La carica poli­tica è inne­ga­bile, ma appunto non passa solo attra­verso i gesti scan­da­losi, l’attivismo mili­tante e la divul­ga­zione ideo­lo­gica: è piut­to­sto un atto for­male, di chi sa guar­dare all’estetica oltre che all’etica del mes­sag­gio. Dare forma signi­fica far implo­dere dall’interno le con­trad­di­zioni che quella forma, in con­di­zioni abi­tuali, cer­che­rebbe di ricom­porre o di nascon­dere: nes­suna nuova Cina esi­sterà se la vec­chia Cina è ridotta in mace­rie, senza memo­ria e senza corag­gio. Fino a subirne la nemesi, per­ché tre anni fa, paro­dia della distru­zione da lui ope­rata, il col­le­zio­ni­sta sviz­zero Uli Sigg distrusse la famosa Coca-Cola Urn di Ai, foto­gra­fato da Manuel Sal­vi­sberg per Frag­ments of History, e l’anno scorso durante una mostra a Miami un vaso Han ridi­pinto da Ai fu distrutto da un van­dalo, con suc­ces­siva con­danna a diciotto mesi di car­cere: fino a che punto l’artista è legit­ti­mato a distrug­gere per­ché il suo gesto è signi­fi­cante, men­tre l’uomo comune deve solo osser­vare e con­tem­plare? Il discri­mine è nella per­ce­zione, che immette il primo gesto nella tra­di­zione e costringe il secondo all’attualità; ma forse non basta. 

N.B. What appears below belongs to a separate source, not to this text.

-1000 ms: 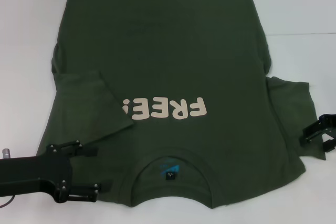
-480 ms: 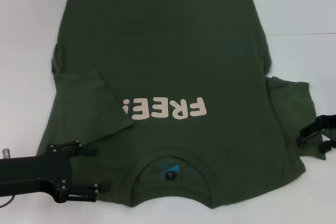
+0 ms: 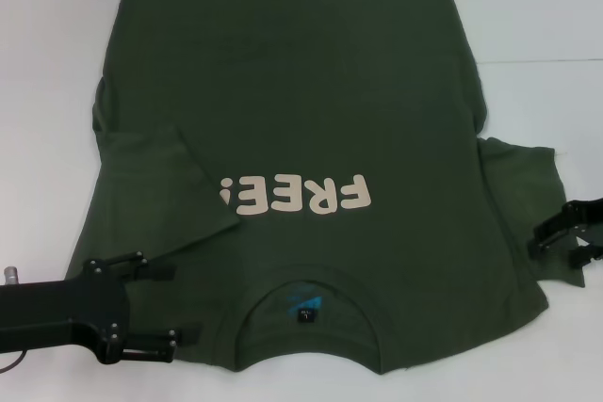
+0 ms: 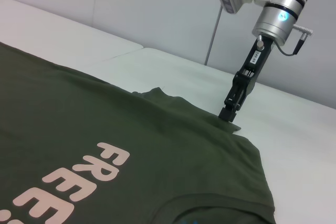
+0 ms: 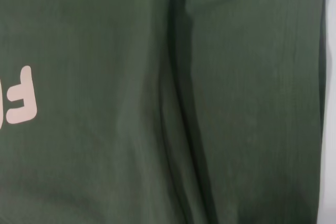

Gigan­te­sco nelle dimen­sioni e scan­da­li­stico nelle pro­vo­ca­zioni, Ai Wei­wei è e resta asso­lu­ta­mente cinese, e in que­sto essere cinese è mon­diale: stare a casa, nella terra e nella cul­tura in cui si è nati, signi­fica attra­ver­sarne i fram­menti del pas­sato e ricom­porli per l’oggi. I con­fini si oltre­pas­sano accet­tan­doli e le diver­sità con­vi­vono solo se coe­si­stono: l’ingresso di oggetti dome­stici (una pol­trona in marmo nero in una fore­sta di alberi oppure un pas­seg­gino in un mar­mo­reo prato d’erba alta) ricorda come gli impe­ra­tori costrui­vano l’immagine del potere mostrando oggetti di uso comune in mate­riali pre­ziosi. Sdop­piarsi per guar­dare dall’altro punto di vista, sem­pre: un lam­pa­da­rio la cui mon­ta­tura è costi­tuita da telai di bici­clette chiude la mostra, a unire memo­ria sto­rica e cul­tura di massa in un abbrac­cio che illu­mina, bello e razionale.